I. The basics (everything you learned in law school but forgot)

      A. Primary Sources      Case law and enacted law (statutes, constitutions
      and administrative regulations).

            1. Always start your research with enacted law first because
            constitutional provisions and statutes take precedence over case
            law.

            2. Then search for cases that have interpreted the particular
            statute or constitutional provision.

      B. Secondary Sources      Treatises, legal periodicals, and legal
      encyclopedias.

            1. Text that explains and analyzes legal topics.

            2. Provides citations to primary sources of law and other
            secondary materials.

            3. Not binding law. Persuasive authority only.

II. Your Research Objectives

      A. Make your research understandable.

            1. As you research, synthesize the information.

            2. Take notes as you go along.

      B. Get the most information you need in the most efficient manner
      possible.

            1. Keep track of what you’ve researched and search terms that
            you have ruled out.

            2. You can print your search queries from Lexis and Westlaw.
      C. Keep yourself organized so that your efforts are not duplicated.

            1. Divide your project into issues.

            2. Start a binder, alphabetize cases by issue.

III. Researching caselaw

      A. The one good case method.

            1. Everybody does it; they just don’t realize they do it.

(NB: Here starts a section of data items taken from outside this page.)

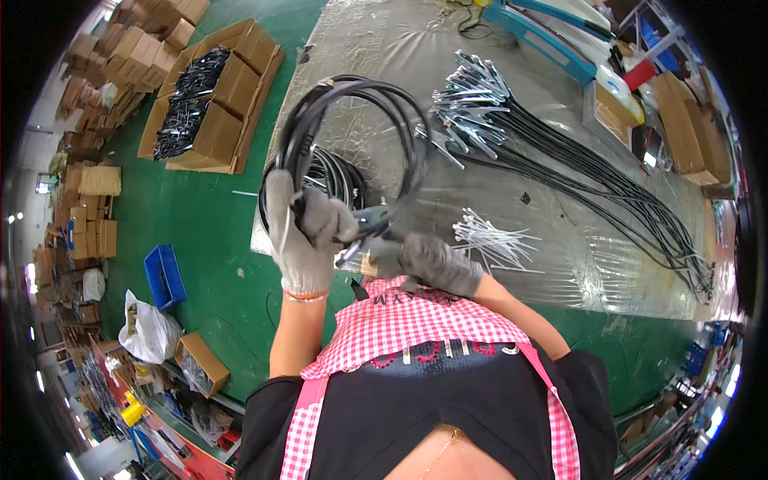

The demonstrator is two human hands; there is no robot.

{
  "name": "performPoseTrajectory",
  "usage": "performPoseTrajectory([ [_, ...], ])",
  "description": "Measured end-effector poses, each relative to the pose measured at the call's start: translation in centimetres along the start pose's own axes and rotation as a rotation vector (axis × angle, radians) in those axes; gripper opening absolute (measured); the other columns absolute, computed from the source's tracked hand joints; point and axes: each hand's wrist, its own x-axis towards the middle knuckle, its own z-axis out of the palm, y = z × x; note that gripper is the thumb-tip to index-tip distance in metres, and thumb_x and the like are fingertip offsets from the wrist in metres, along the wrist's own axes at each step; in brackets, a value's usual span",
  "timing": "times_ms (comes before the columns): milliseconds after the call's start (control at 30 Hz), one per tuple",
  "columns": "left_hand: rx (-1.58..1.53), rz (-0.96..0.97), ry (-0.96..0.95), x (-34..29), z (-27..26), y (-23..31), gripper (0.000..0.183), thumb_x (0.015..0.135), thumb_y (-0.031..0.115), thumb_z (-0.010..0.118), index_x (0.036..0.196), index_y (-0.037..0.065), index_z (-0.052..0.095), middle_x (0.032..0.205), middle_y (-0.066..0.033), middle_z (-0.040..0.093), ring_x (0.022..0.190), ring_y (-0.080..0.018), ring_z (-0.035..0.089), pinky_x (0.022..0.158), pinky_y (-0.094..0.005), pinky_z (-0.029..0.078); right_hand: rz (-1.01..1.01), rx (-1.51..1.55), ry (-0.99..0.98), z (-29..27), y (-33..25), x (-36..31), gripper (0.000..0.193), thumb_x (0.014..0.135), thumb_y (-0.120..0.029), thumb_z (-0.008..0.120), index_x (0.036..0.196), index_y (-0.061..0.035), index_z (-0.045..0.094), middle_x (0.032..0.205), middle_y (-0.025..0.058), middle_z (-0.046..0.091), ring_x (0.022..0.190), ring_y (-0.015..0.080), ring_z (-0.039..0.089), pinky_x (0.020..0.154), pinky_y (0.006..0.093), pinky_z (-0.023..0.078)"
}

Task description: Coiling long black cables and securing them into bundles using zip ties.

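Observation:
My left hand (308, 232), in a pale knit glove, is closed around a coil of black cable (416, 152) held upright above the table edge. A white cable tie (286, 228) hangs at its fingers. My right hand (440, 264), in a darker grey glove, is curled just right of the coil's lower end. A blurred bluish-grey piece (372, 218) lies between the hands; whether it is a tool or a cable fitting I cannot tell. Behind the held coil, more coiled black cables (332, 176) rest on the table.
Loose white cable ties (492, 238) lie on the plastic-covered table (560, 264). Beyond them stretches a bundle of long black cables (592, 172) with metal ends (472, 100). Cartons of black parts (228, 132) stand on the green floor at left, near a blue bin (165, 276).

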Motion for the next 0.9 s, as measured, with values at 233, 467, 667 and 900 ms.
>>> performPoseTrajectory([
  [233, 0.214, 0.086, 0.062, -3.8, -7.5, 2.9, 0.049, 0.095, 0.054, 0.042, 0.074, 0.010, 0.041, 0.045, 0.0024, 0.026, 0.041, -0.0158, 0.037, 0.045, -0.0288, 0.034, -0.239, -0.059, 0.055, 3.2, -0.9, 4.0, 0.030, 0.080, -0.019, 0.077, 0.104, -0.0040, 0.064, 0.089, 0.0036, 0.067, 0.079, 0.0117, 0.062, 0.070, 0.0274, 0.052],
  [467, 0.728, -0.049, 0.341, 0.3, -15.2, 5.9, 0.038, 0.097, 0.034, 0.046, 0.107, -0.001, 0.059, 0.065, 0.0001, 0.051, 0.052, -0.0081, 0.045, 0.053, -0.0245, 0.046, -0.252, -0.287, 0.183, 6.7, -0.4, 8.7, 0.024, 0.080, -0.020, 0.076, 0.092, -0.0029, 0.063, 0.076, 0.0027, 0.064, 0.065, 0.0110, 0.058, 0.058, 0.0272, 0.049],
  [667, 1.588, 0.006, 0.288, 5.1, -19.4, 4.1, 0.052, 0.086, 0.034, 0.059, 0.132, 0.011, 0.052, 0.103, -0.0123, 0.067, 0.079, -0.0231, 0.063, 0.073, -0.0332, 0.050, 0.014, -0.797, 0.512, 3.6, 0.1, 13.8, 0.049, 0.078, -0.043, 0.074, 0.104, -0.0025, 0.062, 0.084, 0.0111, 0.069, 0.069, 0.0208, 0.066, 0.064, 0.0339, 0.053],
  [900, 1.801, 0.504, -0.039, 8.8, -16.4, 5.8, 0.057, 0.081, 0.038, 0.062, 0.130, 0.013, 0.048, 0.131, -0.0166, 0.050, 0.113, -0.0361, 0.054, 0.091, -0.0433, 0.047, -0.612, -1.914, 0.750, 3.0, 1.4, 14.8, 0.087, 0.079, -0.054, 0.062, 0.142, -0.0024, 0.033, 0.134, 0.0234, 0.046, 0.123, 0.0379, 0.046, 0.100, 0.0464, 0.038],
])
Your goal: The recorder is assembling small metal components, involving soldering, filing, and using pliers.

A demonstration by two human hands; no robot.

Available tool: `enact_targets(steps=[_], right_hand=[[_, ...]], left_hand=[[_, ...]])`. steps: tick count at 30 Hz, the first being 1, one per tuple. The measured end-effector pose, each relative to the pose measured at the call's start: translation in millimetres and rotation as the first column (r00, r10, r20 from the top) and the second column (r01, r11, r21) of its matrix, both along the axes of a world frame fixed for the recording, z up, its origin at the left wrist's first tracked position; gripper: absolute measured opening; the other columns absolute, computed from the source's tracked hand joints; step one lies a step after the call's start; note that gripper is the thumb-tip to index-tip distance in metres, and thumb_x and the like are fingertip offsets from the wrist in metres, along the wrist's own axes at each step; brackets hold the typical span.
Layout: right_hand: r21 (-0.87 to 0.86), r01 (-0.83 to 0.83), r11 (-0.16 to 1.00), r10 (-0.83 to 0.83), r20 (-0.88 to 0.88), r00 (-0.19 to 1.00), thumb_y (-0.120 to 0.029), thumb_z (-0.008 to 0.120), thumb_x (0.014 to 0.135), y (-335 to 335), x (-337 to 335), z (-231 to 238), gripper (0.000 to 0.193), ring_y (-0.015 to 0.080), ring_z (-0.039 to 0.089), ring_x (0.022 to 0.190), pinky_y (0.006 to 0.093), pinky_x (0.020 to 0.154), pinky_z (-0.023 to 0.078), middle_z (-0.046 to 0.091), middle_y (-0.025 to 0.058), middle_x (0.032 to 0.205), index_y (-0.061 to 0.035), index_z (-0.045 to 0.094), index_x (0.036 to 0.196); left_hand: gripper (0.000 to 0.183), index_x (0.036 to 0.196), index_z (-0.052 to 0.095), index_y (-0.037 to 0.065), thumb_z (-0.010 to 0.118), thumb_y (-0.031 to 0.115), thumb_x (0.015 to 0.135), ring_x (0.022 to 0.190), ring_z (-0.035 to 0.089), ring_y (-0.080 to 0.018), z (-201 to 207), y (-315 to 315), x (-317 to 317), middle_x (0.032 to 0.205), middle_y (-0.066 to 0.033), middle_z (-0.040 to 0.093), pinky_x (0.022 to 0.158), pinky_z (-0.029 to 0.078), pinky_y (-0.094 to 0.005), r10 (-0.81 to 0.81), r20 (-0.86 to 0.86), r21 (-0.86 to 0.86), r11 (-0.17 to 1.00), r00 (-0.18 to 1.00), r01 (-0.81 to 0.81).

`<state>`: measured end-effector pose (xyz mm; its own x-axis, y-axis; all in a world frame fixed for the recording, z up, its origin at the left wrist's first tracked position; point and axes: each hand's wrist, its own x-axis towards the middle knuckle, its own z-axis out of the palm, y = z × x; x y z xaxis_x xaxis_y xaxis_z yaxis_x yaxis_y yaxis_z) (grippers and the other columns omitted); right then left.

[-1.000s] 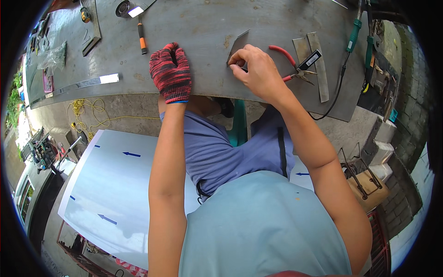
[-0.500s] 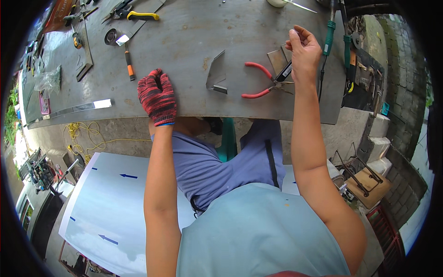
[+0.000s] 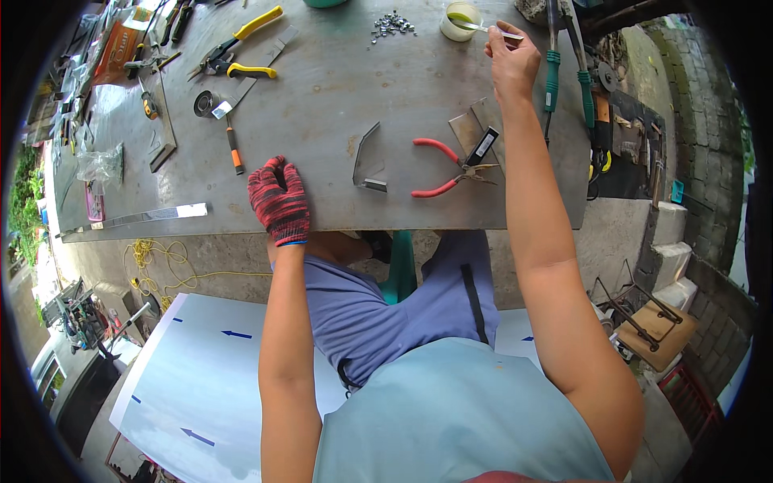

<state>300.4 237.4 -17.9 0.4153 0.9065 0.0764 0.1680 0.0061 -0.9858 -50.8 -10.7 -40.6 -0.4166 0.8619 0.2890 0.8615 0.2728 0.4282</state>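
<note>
My right hand (image 3: 517, 68) pinches the end of a thin white stick (image 3: 488, 30) at the far side of the table. Its other end reaches into a small whitish plastic cup (image 3: 460, 22) with a yellow-green inside. My left hand (image 3: 279, 198) wears a red-and-black striped knit glove and rests near the table's front edge, fingers curled in, nothing showing in them. Between the hands lie a bent sheet-metal piece (image 3: 370, 164) and red-handled pliers (image 3: 448, 167) with spread handles. A black bar with a white label (image 3: 481, 147) lies on flat metal pieces (image 3: 465, 129) beside the pliers.
Several small metal bits (image 3: 393, 26) lie left of the cup. An orange-handled tool (image 3: 233, 151), yellow-handled snips (image 3: 251, 72) and a metal strip (image 3: 190, 211) are on the left. Green-handled tools with cables (image 3: 552, 80) line the right edge.
My right hand has moved farther away and slightly left; the stick it holds, with the cup, now shows fully. The view has tilted, and my gloved left hand stays on the table.
</note>
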Motion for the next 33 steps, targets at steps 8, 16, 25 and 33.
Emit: enact_targets(steps=[8, 16, 25, 33], right_hand=[[0.191, -0.084, 0.978, -0.035, 0.547, 0.836, -0.017, 0.074, 0.094, 1.4, 3.6, 32.9, 0.016, 0.0258, 0.072, 0.073, 0.0382, 0.071, 0.057, 0.073, 0.0134, 0.091, -0.0038, 0.077, 0.103], [0.231, -0.145, 0.962, -0.048, 0.666, 0.744, -0.020, 0.074, 0.095, -15.0, 26.6, 58.0, 0.017, 0.0253, 0.072, 0.073, 0.0371, 0.071, 0.057, 0.073, 0.0125, 0.088, -0.0051, 0.077, 0.102], [0.122, -0.068, 0.990, -0.001, 0.493, 0.870, -0.025, 0.073, 0.098, -19.7, 42.4, 50.4, 0.020, 0.0171, 0.074, 0.068, 0.0311, 0.068, 0.058, 0.075, 0.0080, 0.074, -0.0056, 0.077, 0.102], [-0.092, -0.380, 0.920, 0.386, 0.049, 0.921, -0.014, 0.071, 0.101, -120.2, -2.2, 100.0, 0.019, 0.0118, 0.074, 0.085, 0.0240, 0.080, 0.059, 0.077, 0.0068, 0.095, 0.0017, 0.074, 0.112]], left_hand=[[0.022, 0.114, 0.073, 0.007, 0.073, 0.019, 0.095, 0.094, 0.064, -0.0272, 1.9, -0.1, -0.1, 0.101, -0.0105, 0.066, 0.088, 0.051, -0.0424, 0.005, 0.009, -0.021, 1.000, 1.000, -0.005], [0.022, 0.114, 0.073, 0.007, 0.073, 0.019, 0.095, 0.095, 0.064, -0.0284, -0.2, 0.2, 0.3, 0.102, -0.0111, 0.066, 0.088, 0.052, -0.0426, 0.000, 0.034, -0.022, 1.000, 0.999, 0.001], [0.022, 0.111, 0.073, 0.009, 0.074, 0.020, 0.092, 0.099, 0.065, -0.0341, 1.3, -2.0, 0.1, 0.102, -0.0135, 0.069, 0.092, 0.051, -0.0463, 0.020, 0.044, -0.032, 0.999, 0.999, -0.018], [0.021, 0.109, 0.073, 0.008, 0.074, 0.019, 0.092, 0.097, 0.065, -0.0300, 3.7, 3.7, 0.0, 0.097, -0.0092, 0.071, 0.092, 0.051, -0.0436, -0.014, 0.048, 0.006, 1.000, 0.999, 0.013]])
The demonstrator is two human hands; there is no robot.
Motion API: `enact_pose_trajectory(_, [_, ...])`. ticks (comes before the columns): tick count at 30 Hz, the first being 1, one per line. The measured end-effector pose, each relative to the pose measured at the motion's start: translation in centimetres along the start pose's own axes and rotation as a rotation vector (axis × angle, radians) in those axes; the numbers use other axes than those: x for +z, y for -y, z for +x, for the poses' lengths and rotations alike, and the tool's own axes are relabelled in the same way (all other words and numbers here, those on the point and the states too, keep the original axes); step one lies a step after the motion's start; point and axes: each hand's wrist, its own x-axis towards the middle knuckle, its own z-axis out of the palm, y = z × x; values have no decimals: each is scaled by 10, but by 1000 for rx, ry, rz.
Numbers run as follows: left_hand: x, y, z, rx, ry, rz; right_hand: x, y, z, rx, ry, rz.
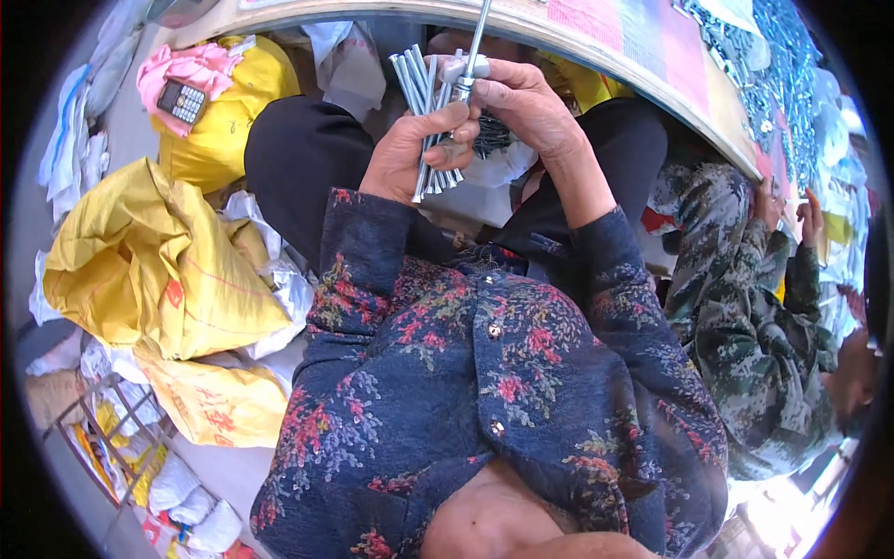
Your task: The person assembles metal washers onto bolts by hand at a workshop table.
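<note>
My left hand point(419, 149) is closed around a bundle of long silver bolts point(416, 79). Their flared ends stick out below the fingers and their shanks fan out above. Beside it, my right hand point(531, 102) pinches the lower part of a slim metal rod point(480, 37), where a wider metal collar point(464, 88) sits. The rod runs up past the top edge of the view. Pale wrapping covers a fingertip near the collar. The two hands almost touch in front of the table edge, and the fingers hide part of the collar.
A curved table point(643, 65) carries a heap of metal bolts point(745, 56) at the far right. A co-worker in a camouflage sleeve point(745, 326) reaches to it. On the left lie yellow sacks point(158, 270), a pink cloth point(177, 70), a keypad phone point(182, 101) and a wire rack point(107, 438).
</note>
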Motion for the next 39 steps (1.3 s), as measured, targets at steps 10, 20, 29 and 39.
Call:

Why?

                   a) The one good case method builds from a known case on
                   point to find more cases directly related.

                   b) Use key number digests and citators like Shepard's or
                   KeyCite to identify more authorities.

            2. How to identify the one good case?
                 a) someone tells you
                 b) annotated statues
                 c) secondary sources

IV. WESTLAW Researching

      A. Key Number Searching

            1. Search all Michigan Cases containing this Key Number as well
            as other jurisdictions.

            2. Most cited: Most cited for that point of law   this gives you the
            lead case.

            3. Compare to Lexis: Lexis uses natural language to search for
            cases that use similar terms.

      B. Copy with reference function

      C. Limiting your search query

            1. Excluding unpublished cases in your searches

                   a) % ci(slip no not unpub! unreport! table!)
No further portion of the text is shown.